■ **WORK TASK**
Every record is to be returned as written, with no omissions.

(Data items)

──────────────────────────────

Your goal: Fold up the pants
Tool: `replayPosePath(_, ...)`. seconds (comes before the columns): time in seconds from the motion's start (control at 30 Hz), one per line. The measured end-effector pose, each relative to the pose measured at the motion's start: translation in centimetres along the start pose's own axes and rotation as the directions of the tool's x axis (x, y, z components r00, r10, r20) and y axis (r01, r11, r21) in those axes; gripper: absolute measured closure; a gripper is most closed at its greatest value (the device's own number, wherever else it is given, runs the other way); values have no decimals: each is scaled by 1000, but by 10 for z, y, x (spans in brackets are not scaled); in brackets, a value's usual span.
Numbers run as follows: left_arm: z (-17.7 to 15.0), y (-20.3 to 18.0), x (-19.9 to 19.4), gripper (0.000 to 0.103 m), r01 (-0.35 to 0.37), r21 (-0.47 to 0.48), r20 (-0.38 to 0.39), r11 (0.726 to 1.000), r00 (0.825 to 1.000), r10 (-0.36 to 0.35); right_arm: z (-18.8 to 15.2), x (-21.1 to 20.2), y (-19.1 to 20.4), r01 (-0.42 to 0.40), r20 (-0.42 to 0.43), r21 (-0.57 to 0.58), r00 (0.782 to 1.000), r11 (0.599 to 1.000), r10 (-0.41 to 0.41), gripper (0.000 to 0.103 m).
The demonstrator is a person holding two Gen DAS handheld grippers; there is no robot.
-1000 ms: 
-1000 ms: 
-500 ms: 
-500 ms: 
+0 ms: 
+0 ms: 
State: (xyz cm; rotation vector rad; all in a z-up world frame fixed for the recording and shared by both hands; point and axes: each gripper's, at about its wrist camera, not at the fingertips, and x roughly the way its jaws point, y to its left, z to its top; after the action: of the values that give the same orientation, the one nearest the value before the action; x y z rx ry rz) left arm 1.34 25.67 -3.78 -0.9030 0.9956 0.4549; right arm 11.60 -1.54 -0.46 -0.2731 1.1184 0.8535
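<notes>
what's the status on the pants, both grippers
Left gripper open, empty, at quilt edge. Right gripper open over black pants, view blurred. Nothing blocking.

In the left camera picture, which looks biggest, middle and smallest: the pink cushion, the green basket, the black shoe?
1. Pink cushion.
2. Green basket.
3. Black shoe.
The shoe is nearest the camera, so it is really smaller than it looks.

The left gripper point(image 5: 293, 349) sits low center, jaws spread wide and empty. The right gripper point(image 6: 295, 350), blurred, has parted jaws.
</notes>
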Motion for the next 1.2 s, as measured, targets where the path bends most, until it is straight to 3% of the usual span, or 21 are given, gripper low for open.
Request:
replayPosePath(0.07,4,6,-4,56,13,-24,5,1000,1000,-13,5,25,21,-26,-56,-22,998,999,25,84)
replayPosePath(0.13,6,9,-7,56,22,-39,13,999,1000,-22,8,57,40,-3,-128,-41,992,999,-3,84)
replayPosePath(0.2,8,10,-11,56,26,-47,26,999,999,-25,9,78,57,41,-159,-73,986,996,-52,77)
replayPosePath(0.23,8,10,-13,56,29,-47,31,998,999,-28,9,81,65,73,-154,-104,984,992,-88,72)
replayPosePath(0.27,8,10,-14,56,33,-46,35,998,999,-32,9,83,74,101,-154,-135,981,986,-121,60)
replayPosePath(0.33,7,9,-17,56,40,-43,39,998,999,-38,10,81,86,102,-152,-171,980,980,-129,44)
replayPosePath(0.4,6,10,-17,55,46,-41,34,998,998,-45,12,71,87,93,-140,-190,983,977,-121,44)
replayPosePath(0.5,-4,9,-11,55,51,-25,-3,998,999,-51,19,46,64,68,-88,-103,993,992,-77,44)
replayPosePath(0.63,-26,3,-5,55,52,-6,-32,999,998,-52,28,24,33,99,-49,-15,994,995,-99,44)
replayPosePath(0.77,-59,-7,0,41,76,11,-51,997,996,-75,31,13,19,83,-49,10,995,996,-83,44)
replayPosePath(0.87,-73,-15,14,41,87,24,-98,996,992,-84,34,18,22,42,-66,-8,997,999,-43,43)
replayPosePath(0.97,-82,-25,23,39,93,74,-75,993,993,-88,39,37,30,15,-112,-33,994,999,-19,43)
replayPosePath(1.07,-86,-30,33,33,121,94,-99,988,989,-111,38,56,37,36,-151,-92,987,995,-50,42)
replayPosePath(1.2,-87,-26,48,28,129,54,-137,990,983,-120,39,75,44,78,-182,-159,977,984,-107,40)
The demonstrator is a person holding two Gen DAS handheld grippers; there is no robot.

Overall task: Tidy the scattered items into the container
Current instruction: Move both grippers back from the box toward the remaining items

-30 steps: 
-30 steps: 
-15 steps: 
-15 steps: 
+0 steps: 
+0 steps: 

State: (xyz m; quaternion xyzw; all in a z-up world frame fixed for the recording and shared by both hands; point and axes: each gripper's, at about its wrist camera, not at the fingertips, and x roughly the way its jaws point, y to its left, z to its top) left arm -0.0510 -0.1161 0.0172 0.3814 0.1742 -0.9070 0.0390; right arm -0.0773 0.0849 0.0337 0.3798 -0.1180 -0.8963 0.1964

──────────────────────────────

■ **SOLUTION TO THE PROBLEM**
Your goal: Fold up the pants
Tool: `replayPosePath(_, ...)`. seconds (comes before the columns): time in seconds from the motion's start (control at 30 Hz), one per line. The measured end-effector pose, each relative to the pose measured at the motion's start: translation in centimetres along the start pose's own axes and rotation as the directions of the tool's x axis (x, y, z components r00, r10, r20) and y axis (r01, r11, r21) in those axes; gripper: absolute measured closure; a gripper is most closed at its greatest value (the device's own number, wherever else it is given, runs the other way); values have no decimals: each is scaled by 1000, but by 10 for z, y, x (spans in brackets are not scaled); in brackets, a value's usual span.
Numbers run as follows: left_arm: z (-17.7 to 15.0), y (-20.3 to 18.0), x (-19.9 to 19.4), gripper (0.000 to 0.103 m), r01 (-0.35 to 0.37), r21 (-0.47 to 0.48), r20 (-0.38 to 0.39), r11 (0.726 to 1.000), r00 (0.825 to 1.000), r10 (-0.36 to 0.35); right_arm: z (-18.8 to 15.2), x (-21.1 to 20.2), y (-19.1 to 20.4), r01 (-0.42 to 0.40), r20 (-0.42 to 0.43), r21 (-0.57 to 0.58), r00 (0.782 to 1.000), r11 (0.599 to 1.000), r10 (-0.41 to 0.41), gripper (0.000 to 0.103 m).
The demonstrator is a person holding two Gen DAS handheld grippers; there is no robot.
-1000 ms: 
-1000 ms: 
-500 ms: 
-500 ms: 
+0 ms: 
+0 ms: 
State: (xyz cm; rotation vector rad; all in a z-up world frame fixed for the recording and shared by both hands; point and axes: each gripper's, at about its wrist camera, not at the fingertips, and x roughly the way its jaws point, y to its left, z to its top; after the action: of the values that give the same orientation, the one nearest the value before the action; x y z rx ry rz) left arm 1.34 25.67 -3.78 -0.9030 0.9956 0.4549; right arm 11.60 -1.54 -0.46 -0.2731 1.1184 0.8535
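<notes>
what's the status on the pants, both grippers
Left gripper open, empty, at quilt edge. Right gripper open over black pants, view blurred. Nothing blocking.

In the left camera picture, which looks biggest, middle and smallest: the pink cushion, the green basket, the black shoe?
1. Pink cushion.
2. Green basket.
3. Black shoe.
The shoe is nearest the camera, so it is really smaller than it looks.

The left gripper point(image 5: 293, 349) sits low center, jaws spread wide and empty. The right gripper point(image 6: 295, 350), blurred, has parted jaws.
</notes>
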Motion for the next 1.2 s, as measured, targets where the path bends most, until it is straight to 3% of the usual span, or 21 are given, gripper low for open.
Request:
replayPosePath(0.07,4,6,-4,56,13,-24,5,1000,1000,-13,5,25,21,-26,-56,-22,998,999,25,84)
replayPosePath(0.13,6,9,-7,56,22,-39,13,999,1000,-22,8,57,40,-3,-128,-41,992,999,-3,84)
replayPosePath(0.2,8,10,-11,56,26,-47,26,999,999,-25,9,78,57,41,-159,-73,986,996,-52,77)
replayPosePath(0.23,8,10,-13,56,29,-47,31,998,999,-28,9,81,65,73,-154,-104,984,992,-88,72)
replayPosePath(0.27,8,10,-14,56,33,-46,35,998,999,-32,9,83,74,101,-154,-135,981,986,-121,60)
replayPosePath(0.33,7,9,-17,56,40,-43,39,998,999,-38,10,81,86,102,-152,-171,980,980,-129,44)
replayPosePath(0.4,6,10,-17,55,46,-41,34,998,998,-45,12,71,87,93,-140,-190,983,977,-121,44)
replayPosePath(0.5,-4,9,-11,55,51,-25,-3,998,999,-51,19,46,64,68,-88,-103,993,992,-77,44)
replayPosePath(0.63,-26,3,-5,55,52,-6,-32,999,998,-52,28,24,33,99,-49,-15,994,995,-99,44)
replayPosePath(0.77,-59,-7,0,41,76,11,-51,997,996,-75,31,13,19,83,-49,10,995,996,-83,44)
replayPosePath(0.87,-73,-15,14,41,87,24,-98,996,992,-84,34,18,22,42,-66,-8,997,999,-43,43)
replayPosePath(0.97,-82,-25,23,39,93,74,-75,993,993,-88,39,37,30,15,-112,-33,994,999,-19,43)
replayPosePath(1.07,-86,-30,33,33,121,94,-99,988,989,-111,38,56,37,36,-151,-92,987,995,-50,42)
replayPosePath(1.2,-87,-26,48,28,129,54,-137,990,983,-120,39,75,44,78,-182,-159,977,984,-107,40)
The demonstrator is a person holding two Gen DAS handheld grippers; there is no robot.

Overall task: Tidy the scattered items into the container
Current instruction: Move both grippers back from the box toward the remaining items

-30 steps: 
-30 steps: 
-15 steps: 
-15 steps: 
+0 steps: 
+0 steps: 

State: (xyz m; quaternion xyzw; all in a z-up world frame fixed for the recording and shared by both hands; point and axes: each gripper's, at about its wrist camera, not at the fingertips, and x roughly the way its jaws point, y to its left, z to its top) left arm -0.0510 -0.1161 0.0172 0.3814 0.1742 -0.9070 0.0390; right arm -0.0773 0.0849 0.0337 0.3798 -0.1180 -0.8963 0.1964

What appears above is the complete answer.